Egypt has started down the road to truly momentous reform, but reformers will find that road blocked unless three barriers are removed, and soon.
First, state approval to form political parties must be suspended for at least six months. In principle, such approval should be eliminated altogether, but first things first. Egypt cannot hold elections without real parties that can field candidates nationwide and compete for popular support. Right now, Egypt has no real political parties at all.
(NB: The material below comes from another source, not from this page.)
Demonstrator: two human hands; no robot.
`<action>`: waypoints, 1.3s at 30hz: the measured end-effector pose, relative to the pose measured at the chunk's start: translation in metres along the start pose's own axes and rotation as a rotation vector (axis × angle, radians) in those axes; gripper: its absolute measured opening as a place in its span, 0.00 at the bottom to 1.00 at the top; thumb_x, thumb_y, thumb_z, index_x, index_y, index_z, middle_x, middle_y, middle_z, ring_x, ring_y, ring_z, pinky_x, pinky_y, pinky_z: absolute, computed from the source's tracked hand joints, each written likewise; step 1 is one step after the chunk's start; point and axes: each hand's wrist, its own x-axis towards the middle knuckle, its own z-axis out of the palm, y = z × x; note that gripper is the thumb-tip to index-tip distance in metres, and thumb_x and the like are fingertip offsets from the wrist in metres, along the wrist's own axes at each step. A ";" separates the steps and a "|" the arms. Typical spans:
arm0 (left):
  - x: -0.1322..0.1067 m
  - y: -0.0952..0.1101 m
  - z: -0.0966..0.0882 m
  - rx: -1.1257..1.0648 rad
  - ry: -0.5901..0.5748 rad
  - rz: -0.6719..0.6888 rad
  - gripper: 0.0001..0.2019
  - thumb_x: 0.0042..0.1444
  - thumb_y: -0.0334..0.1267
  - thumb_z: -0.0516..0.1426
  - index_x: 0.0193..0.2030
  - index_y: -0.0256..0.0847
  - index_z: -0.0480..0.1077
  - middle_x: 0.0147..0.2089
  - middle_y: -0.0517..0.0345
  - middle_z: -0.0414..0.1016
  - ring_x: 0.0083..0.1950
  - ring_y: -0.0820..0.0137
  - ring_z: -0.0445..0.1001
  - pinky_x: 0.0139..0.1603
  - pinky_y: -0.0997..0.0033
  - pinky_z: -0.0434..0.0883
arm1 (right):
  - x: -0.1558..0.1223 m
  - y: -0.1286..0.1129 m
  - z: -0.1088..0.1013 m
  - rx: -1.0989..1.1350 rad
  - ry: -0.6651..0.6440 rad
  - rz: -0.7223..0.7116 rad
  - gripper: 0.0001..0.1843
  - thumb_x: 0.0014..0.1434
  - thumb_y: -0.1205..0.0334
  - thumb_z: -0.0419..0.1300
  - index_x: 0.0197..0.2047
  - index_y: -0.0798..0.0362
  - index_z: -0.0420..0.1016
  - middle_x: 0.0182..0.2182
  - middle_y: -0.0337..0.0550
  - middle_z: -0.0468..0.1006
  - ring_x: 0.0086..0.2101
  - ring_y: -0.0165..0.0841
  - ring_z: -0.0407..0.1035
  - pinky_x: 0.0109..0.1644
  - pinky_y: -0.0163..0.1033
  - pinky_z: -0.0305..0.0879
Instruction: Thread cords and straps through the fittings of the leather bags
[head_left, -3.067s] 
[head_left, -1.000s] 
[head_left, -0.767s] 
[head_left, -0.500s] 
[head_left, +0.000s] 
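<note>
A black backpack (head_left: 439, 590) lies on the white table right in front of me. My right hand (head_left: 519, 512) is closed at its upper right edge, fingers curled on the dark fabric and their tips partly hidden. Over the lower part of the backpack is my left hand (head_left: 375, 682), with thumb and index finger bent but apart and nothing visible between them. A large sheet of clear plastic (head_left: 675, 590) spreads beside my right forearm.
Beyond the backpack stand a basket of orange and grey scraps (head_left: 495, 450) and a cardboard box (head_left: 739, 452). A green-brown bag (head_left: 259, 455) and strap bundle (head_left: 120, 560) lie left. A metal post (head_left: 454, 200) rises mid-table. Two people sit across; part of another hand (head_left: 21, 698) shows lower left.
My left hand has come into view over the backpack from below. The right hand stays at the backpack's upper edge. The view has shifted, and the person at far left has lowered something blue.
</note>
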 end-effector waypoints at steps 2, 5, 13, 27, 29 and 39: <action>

Instead, it has an odd-ball assortment of handicapped and moribund groups, each dysfunctional in its own way.
The largest official party, the National Democratic Party, has been a creature of the regime from its very creation. Mubarak's departure has hopefully put a stop to the NDP's alarming evolution toward a quasi-fascist machine linking regime-dependent businessmen, party apparatchiks, tame intellectuals, and government officials.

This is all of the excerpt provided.